**Given information**
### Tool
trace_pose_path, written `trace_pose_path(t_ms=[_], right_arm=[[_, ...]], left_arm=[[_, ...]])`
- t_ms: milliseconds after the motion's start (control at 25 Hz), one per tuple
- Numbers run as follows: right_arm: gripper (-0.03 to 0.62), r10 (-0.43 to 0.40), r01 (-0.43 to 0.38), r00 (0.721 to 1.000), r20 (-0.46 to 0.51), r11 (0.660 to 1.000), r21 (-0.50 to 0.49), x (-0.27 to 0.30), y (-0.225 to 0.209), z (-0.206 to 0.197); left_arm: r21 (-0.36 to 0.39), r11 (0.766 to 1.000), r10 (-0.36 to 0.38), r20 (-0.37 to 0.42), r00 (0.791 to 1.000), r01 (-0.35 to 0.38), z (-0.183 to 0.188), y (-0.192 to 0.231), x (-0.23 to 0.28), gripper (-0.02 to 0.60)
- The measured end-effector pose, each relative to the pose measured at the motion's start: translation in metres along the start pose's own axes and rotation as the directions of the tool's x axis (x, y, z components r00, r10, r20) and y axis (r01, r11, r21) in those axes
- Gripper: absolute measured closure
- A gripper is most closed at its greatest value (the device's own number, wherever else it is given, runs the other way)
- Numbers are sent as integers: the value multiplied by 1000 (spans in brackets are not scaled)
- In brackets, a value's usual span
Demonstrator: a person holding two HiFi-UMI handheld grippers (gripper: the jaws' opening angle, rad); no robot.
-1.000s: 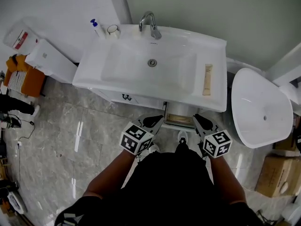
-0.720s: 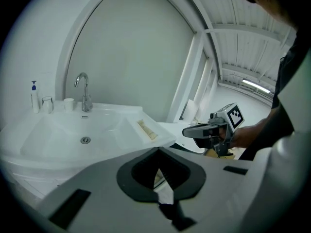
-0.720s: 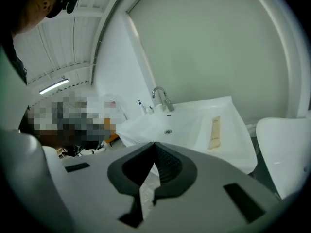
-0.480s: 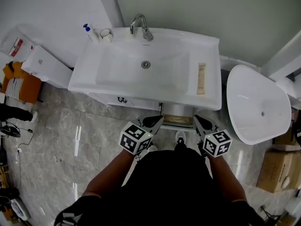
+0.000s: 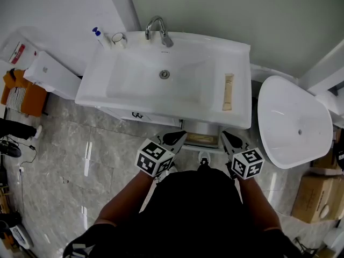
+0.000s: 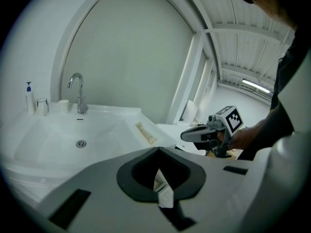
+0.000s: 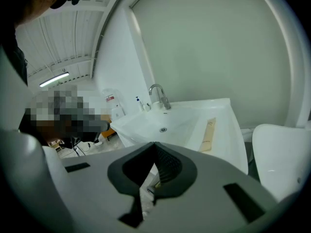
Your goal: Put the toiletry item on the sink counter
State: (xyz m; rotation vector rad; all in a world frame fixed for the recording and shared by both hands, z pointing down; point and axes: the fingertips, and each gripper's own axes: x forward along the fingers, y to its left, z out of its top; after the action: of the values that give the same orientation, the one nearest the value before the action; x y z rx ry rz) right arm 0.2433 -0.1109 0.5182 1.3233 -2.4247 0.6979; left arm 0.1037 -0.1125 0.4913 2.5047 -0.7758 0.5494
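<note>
A beige toiletry tube [image 5: 228,92] lies flat on the right side of the white sink counter [image 5: 241,55], beside the basin. It also shows in the left gripper view [image 6: 146,132] and the right gripper view [image 7: 209,135]. My left gripper [image 5: 177,137] and right gripper [image 5: 228,138] hang close to my body, below the counter's front edge and apart from the tube. Both are shut with nothing between the jaws, as their own views show for the left gripper [image 6: 158,149] and the right gripper [image 7: 154,143]. The right gripper [image 6: 187,135] is also seen from the left one.
A faucet [image 5: 156,28], a pump bottle [image 5: 98,36] and a cup [image 5: 118,38] stand at the counter's back. A drawer [image 5: 201,138] is open under the sink. A white toilet [image 5: 293,122] stands right, a white box [image 5: 51,74] left, cardboard boxes [image 5: 317,198] far right.
The sink and tube have shifted slightly left in the head view. Both grippers keep their low place in front of the cabinet, empty.
</note>
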Motion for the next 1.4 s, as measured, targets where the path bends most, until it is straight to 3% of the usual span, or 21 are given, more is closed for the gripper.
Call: trace_pose_path(t_ms=[240,600,640,720,800,1160,1400], right_arm=[[589,-72,69,995,-74,997,-45,24,-40,8],[586,-234,207,952,-199,967,-147,86,-129,7],[573,-245,215,944,-221,965,-153,94,-137,4],[475,-264,224,924,-275,960,-169,109,-151,-5],[442,-280,231,904,-324,956,-181,124,-163,-16],[377,-339,269,834,-436,939,-215,163,-195,-31],[359,-340,304,823,-455,940,-153,157,-211,-32]], left_arm=[[-30,999,37,-17,999,-38,-2,9,7,581],[-103,988,110,-62,992,-116,-17,28,9,581],[-110,986,120,-62,991,-127,-17,31,9,581],[-123,982,139,-62,988,-145,-19,35,8,581],[-135,978,154,-64,986,-161,-19,39,7,581],[-166,966,188,-73,980,-197,-22,45,6,581],[-178,962,197,-70,978,-207,-21,49,7,581]])
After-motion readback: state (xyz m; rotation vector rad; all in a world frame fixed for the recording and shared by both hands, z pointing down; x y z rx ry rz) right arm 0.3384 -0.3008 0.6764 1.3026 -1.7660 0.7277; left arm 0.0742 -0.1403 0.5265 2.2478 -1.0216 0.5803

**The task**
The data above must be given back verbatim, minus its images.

**Completed task**
### Tool
trace_pose_path, written `trace_pose_path(t_ms=[_], right_arm=[[_, ...]], left_arm=[[_, ...]])`
- t_ms: milliseconds after the motion's start (control at 25 Hz), one per tuple
- Numbers run as follows: right_arm: gripper (-0.03 to 0.62), r10 (-0.43 to 0.40), r01 (-0.43 to 0.38), r00 (0.721 to 1.000), r20 (-0.46 to 0.51), r11 (0.660 to 1.000), r21 (-0.50 to 0.49), x (-0.27 to 0.30), y (-0.225 to 0.209), z (-0.206 to 0.197); left_arm: r21 (-0.36 to 0.39), r11 (0.766 to 1.000), r10 (-0.36 to 0.38), r20 (-0.37 to 0.42), r00 (0.791 to 1.000), r01 (-0.35 to 0.38), z (-0.183 to 0.188), y (-0.192 to 0.231), x (-0.23 to 0.28), gripper (-0.02 to 0.60)
- The measured end-effector pose, each relative to the pose measured at the motion's start: translation in metres along the start pose's own axes and rotation as the directions of the tool's x axis (x, y, z components r00, r10, r20) and y axis (r01, r11, r21) in those axes
- Gripper: absolute measured closure
- A gripper is most closed at its greatest value (the device's own number, wherever else it is given, runs the other way)
- Numbers are sent as integers: the value multiplied by 1000 (spans in brackets are not scaled)
- In brackets, a value's usual span
Demonstrator: a person holding two HiFi-UMI handheld grippers (gripper: the jaws' opening angle, rad); no robot.
-1.000s: 
-0.720s: 
-0.720s: 
-0.480s: 
+0.000s: 
+0.000s: 
+0.000s: 
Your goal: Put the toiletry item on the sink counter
State: (xyz m; rotation vector rad; all in a world frame fixed for the recording and shared by both hands, z pointing down; point and axes: the fingertips, and each gripper's own axes: x forward along the fingers, y to its left, z out of its top; after the action: of the values that give the same orientation, the one nearest the value before the action; x y z rx ry rz) right arm 0.2433 -0.1109 0.5182 1.3233 -2.4247 0.6979; left arm 0.1037 -0.1125 0.4913 2.5047 -0.7758 0.5494
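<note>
A beige toiletry tube [image 5: 228,92] lies flat on the right side of the white sink counter [image 5: 241,55], beside the basin. It also shows in the left gripper view [image 6: 146,132] and the right gripper view [image 7: 209,135]. My left gripper [image 5: 177,137] and right gripper [image 5: 228,138] hang close to my body, below the counter's front edge and apart from the tube. Both are shut with nothing between the jaws, as their own views show for the left gripper [image 6: 158,149] and the right gripper [image 7: 154,143]. The right gripper [image 6: 187,135] is also seen from the left one.
A faucet [image 5: 156,28], a pump bottle [image 5: 98,36] and a cup [image 5: 118,38] stand at the counter's back. A drawer [image 5: 201,138] is open under the sink. A white toilet [image 5: 293,122] stands right, a white box [image 5: 51,74] left, cardboard boxes [image 5: 317,198] far right.
The sink and tube have shifted slightly left in the head view. Both grippers keep their low place in front of the cabinet, empty.
</note>
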Motion for the next 1.4 s, as measured, targets where the path bends most, until it is straight to 3% of the usual span, or 21 are given, more is closed for the gripper.
Call: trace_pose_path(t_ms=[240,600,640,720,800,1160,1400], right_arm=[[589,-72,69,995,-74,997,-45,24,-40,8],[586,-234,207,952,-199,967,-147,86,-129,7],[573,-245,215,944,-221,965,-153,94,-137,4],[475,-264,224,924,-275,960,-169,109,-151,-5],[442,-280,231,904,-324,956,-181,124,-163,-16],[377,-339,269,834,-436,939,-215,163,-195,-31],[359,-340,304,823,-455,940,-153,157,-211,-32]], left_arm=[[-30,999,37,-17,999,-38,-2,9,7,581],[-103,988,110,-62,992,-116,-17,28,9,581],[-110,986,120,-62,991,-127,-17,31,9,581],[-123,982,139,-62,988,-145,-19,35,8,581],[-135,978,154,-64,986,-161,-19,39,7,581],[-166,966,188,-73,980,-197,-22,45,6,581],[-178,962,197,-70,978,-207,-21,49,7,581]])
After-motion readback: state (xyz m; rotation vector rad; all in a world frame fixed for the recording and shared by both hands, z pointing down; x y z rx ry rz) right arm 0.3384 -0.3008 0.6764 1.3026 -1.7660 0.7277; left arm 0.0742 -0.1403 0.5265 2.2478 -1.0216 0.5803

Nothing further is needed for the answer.